A higher power will decide if the board was wrong to forbid him from using his signature to vote, “God” said Thursday.
“I'm going to appeal,” said “God,” whose given name is Paul S. Sewell. “Who's got more authority, a judge or the commissioners? If they think they've got more power than a judge, we'll work it that way.”
Showing a folder crammed with copies of credit cards, canceled checks and legal documents, “God” tried to convince the board that his signature is valid.
“It does not stand for a religion,” said “God” of his John Han****. “Everyone who knows me knows that my signature is ‘God.' I've been signing that way for 10 years.”
But the board made up of Commissioners Judith L. Schwank, Mark C. Scott and Thomas W. Gajewski Sr. concluded its word is gospel when it comes to election issues and “God” must sign his given name when he votes.
Schwank, board chairwoman, said someone could challenge his vote because the signature would not match the legal name of the registered voter.
Elections Director Deborah M. Olivieri said other people could sign any way they wanted, creating problems with signatures on nominating petitions, too.
The 40-year-old “God” signed his initial voter registration form in 1995 with his given name, but signed a change of address form as “God” when he moved recently to North 10th Street from Moss Street.
A self-employed bond enforcement agent, “God” said he began using the signature because fugitives always preface their comments with, “Oh, ‘God',” when he captures them. His co-workers thought that was funny and started calling him “God.”

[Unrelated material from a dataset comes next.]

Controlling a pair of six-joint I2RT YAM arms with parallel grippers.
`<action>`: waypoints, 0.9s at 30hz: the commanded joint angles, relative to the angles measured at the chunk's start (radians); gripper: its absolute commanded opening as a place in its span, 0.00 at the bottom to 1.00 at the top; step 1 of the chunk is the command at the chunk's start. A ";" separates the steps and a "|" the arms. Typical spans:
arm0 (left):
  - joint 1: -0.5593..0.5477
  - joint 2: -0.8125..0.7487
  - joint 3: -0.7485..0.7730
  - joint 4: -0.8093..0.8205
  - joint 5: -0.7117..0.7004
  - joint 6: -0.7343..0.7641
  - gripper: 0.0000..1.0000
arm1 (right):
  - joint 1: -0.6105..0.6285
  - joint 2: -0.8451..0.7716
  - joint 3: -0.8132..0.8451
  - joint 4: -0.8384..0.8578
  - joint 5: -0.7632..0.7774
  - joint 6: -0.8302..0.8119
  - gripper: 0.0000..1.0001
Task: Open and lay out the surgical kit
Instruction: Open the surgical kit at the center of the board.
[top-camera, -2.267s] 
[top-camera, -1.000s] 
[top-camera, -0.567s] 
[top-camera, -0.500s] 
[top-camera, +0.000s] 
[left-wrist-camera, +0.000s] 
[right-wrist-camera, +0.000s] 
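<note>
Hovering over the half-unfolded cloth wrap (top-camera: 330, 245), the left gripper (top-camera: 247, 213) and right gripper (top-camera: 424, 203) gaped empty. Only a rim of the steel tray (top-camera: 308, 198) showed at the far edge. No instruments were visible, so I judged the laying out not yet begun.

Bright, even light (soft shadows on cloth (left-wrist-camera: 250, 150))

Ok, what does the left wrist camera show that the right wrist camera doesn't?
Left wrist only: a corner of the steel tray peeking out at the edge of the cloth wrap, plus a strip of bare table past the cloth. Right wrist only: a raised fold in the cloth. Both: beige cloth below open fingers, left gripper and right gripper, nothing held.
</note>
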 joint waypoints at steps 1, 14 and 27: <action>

Shortly after the board questioned the signature of “God” two weeks ago, the Pennsylvania Department of Transportation commanded “God” to surrender his driver's license on Valentine's Day.
PennDOT has refused to comment.
“God” said a PennDOT official told him the department questions all unusual signatures because of concerns about terrorists.
“God” has appealed PennDOT's order, and that case in pending in county court.